═════ Records supplied ═════

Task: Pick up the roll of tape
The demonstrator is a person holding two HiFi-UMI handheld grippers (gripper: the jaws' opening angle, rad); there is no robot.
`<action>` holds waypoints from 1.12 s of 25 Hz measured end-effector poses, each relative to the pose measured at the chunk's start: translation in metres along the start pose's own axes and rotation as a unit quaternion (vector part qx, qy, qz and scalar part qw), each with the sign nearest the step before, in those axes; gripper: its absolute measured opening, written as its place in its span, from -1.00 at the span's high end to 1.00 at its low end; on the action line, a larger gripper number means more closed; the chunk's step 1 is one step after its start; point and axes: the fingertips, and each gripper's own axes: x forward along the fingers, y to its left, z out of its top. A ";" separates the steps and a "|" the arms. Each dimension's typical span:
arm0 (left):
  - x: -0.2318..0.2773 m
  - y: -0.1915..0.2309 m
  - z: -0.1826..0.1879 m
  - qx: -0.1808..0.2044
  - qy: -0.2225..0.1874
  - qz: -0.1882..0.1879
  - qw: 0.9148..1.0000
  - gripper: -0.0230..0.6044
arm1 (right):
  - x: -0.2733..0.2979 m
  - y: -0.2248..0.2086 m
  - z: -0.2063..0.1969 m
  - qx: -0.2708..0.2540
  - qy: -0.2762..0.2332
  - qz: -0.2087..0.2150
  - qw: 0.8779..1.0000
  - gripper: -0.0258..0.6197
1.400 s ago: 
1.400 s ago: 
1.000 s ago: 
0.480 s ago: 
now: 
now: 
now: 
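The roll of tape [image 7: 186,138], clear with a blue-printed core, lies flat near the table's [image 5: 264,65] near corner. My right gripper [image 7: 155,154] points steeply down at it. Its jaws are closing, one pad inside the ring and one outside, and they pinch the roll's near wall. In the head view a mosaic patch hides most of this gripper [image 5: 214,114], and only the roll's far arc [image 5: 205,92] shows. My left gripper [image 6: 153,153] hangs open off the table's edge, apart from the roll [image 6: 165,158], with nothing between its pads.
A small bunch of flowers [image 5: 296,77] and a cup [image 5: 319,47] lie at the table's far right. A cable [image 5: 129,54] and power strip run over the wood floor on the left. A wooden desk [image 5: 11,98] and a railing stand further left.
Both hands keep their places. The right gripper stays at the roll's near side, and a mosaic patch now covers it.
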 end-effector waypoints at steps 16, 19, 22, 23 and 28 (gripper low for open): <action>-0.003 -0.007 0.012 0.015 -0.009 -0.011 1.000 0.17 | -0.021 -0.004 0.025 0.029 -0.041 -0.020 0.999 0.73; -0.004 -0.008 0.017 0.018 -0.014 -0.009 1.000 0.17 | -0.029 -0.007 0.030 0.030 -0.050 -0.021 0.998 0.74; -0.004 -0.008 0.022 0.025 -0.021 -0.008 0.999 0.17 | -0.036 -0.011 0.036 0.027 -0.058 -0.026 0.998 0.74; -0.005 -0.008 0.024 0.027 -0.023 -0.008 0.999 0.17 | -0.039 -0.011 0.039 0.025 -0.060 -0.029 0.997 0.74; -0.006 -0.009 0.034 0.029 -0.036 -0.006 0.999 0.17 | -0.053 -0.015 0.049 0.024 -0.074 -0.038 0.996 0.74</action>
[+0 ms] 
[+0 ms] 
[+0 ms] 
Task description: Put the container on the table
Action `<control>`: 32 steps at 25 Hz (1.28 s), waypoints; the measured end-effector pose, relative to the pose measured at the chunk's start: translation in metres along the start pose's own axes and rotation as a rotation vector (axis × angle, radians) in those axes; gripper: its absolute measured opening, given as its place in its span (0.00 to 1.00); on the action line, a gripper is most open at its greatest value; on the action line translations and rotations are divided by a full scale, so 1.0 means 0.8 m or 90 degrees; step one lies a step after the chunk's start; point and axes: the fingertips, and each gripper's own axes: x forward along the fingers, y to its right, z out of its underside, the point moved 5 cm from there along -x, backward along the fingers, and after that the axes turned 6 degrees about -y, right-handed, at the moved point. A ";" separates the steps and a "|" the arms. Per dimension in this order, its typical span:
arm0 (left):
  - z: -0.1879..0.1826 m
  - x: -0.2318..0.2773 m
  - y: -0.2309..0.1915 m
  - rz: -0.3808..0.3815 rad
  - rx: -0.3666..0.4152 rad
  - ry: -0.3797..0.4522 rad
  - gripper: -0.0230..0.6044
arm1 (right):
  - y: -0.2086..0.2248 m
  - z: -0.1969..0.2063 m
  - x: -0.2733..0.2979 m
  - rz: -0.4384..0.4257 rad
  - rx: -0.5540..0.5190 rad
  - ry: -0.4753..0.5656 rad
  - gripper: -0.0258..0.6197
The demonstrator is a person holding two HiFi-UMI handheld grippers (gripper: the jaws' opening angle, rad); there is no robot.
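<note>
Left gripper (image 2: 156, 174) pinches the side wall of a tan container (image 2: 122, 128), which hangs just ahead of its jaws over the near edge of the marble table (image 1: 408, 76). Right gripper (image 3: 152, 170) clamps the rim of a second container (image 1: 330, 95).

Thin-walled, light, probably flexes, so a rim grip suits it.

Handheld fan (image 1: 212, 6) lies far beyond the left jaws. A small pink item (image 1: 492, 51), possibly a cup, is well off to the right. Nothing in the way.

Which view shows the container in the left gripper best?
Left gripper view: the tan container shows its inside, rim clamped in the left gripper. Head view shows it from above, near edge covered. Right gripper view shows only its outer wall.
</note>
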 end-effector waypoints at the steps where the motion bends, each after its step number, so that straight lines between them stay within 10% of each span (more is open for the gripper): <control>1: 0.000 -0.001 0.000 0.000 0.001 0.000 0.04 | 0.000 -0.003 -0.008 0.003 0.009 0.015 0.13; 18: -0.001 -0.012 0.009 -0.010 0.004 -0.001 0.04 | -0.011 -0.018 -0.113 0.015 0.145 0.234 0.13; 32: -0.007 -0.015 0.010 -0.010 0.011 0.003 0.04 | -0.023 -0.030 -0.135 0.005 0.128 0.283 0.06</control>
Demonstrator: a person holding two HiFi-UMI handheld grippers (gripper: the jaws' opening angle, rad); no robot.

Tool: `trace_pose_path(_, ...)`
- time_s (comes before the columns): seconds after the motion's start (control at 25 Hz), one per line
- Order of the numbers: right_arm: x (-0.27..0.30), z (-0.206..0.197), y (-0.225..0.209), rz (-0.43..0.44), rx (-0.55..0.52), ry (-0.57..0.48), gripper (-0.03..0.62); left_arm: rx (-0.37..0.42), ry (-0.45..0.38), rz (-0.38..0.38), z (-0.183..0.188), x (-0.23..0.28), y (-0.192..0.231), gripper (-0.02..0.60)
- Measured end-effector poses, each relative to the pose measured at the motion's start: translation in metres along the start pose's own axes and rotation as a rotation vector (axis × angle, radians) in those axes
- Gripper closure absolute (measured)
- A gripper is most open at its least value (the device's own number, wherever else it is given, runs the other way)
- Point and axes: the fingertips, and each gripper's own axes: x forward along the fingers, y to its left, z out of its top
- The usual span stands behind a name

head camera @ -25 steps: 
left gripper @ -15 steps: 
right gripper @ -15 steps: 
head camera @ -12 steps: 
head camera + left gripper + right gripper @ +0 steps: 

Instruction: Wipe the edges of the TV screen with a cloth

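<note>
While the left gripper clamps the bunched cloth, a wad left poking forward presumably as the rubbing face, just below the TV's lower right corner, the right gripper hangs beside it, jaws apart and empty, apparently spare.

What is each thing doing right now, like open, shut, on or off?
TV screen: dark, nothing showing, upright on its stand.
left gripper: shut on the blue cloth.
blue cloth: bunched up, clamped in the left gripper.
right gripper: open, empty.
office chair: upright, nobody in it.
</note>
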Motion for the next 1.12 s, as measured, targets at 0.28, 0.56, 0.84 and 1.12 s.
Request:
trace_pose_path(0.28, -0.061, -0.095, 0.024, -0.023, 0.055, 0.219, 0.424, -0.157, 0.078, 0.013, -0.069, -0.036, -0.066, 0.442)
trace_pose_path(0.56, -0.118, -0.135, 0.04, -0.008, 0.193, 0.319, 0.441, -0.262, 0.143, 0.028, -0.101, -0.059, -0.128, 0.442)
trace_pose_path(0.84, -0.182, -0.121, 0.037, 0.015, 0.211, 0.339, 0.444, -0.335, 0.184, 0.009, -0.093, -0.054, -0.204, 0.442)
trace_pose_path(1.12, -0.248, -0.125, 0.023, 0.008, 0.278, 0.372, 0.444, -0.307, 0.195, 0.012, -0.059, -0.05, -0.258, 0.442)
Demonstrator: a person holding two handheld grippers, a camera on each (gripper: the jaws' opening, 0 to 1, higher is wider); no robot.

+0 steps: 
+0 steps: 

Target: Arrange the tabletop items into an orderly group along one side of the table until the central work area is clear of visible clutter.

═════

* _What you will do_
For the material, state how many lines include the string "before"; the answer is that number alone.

* _Reply to the task_
2